Après avoir visité la grotte préhistorique de Pech Merle dans le Lot où il a pu voir quelques belles traces graphiques laissées par les premiers sapiens, Étienne Davodeau a entrepris de se rendre à pied et sac au dos jusqu’à Bure où l’humanité risque de laisser aussi des traces durables et d’une autre ampleur : un centre d’enfouissement de déchets nucléaires.
Au cours de ce périple, dont il a tiré une importante bande dessinée, il évoque bien sûr le plaisir de la randonnée, la beauté des paysages, son immersion dans la nature, la fatigue mais aussi quelques rencontres avec des spécialistes du nucléaire qui abordent avec lui la longue durée des effets de la radioactivité et les dangers que représente le centre de stockage de Bure pour la planète, ce que se gardent bien d’évoquer les tenants du projet.

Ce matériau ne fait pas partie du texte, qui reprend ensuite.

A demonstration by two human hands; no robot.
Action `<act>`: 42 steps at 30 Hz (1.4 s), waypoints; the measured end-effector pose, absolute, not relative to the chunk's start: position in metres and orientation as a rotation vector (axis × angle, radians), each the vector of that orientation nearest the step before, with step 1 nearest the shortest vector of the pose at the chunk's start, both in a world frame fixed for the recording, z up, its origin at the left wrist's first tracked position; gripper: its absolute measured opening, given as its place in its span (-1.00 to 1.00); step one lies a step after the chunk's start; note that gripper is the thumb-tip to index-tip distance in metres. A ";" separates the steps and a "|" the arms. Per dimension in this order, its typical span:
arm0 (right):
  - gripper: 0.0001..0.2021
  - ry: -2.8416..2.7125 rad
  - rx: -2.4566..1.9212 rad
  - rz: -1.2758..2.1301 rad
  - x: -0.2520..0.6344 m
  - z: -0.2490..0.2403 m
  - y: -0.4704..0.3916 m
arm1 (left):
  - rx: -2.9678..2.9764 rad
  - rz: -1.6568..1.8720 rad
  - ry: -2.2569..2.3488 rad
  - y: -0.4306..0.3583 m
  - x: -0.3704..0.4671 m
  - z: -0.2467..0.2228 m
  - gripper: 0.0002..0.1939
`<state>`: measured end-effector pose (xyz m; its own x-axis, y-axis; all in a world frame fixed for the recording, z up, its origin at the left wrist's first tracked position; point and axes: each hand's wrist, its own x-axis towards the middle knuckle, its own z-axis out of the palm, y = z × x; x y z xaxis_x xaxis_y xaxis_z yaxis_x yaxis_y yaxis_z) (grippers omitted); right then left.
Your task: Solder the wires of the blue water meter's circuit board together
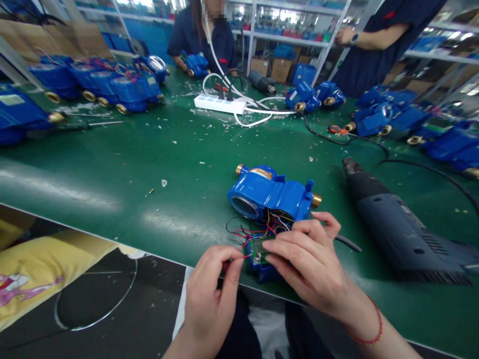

Le rapprochement entre les deux lieux est justifié. “Sous le sol de Pech Merle, il y a des milliers d’années, des sapiens ont laissé à leurs descendants des souvenirs admirables. Sous le sol de Bure, d’autres sapiens […] envisagent d’enterrer des déchets nucléaires dont certains resteront dangereux des milliers d’années. Je veux comprendre ce qui sépare et ce qui relie ces deux lieux et ces deux dates”. C’est ce qu’il tente de nous faire partager.
Si des amis le rejoignent et cheminent avec lui quelques jours simplement pour le plaisir, quelques autres, spécialistes du nucléaire, conscients des dangers, prônent le recours à d’autres énergies et dénoncent le véritable lobby nucléaire. C’est le cas de Bernard Laponche, auteur notamment du Dossier Électronucléaire. Ils évoquent le coût du nucléaire, du démantèlement des centrales et du stockage des déchets pour des centaines de milliers d’années (p. 98-102). “Les générations futures auront de bonnes raisons de nous en vouloir”, dit-il.
La route passe par Colombey où est enterré le général De Gaulle qui a imposé le nucléaire sans qu’il n’y ait jamais eu “de vrai débat national sur le sujet” et le “lobby atomique, véritable état dans l’état irradie sans faillir les brillants cerveaux qui se succèdent au pouvoir”. Aujourd’hui, on peut ajouter Macron, nouveau chantre des surgénérateurs.
Joël Domenjoud, militant local, se demande comment l’Andra a pu s’emparer des terrains de Bure contre la volonté de la population locale et malgré les recours juridiques. Il évoque aussi, bien sûr, la résistance sur place et la répression policière et juridique (p. 180-192).
L’auteur nous rappelle à la fin que “ce livre est terminé, mais l’histoire continue”, nous incitant ainsi à rester particulièrement vigilant·es.
Jean-Pierre Tusseau
- Étienne Davodeau, Le Droit du sol, journal d’un vertige, Futuropolis,2021, 25€.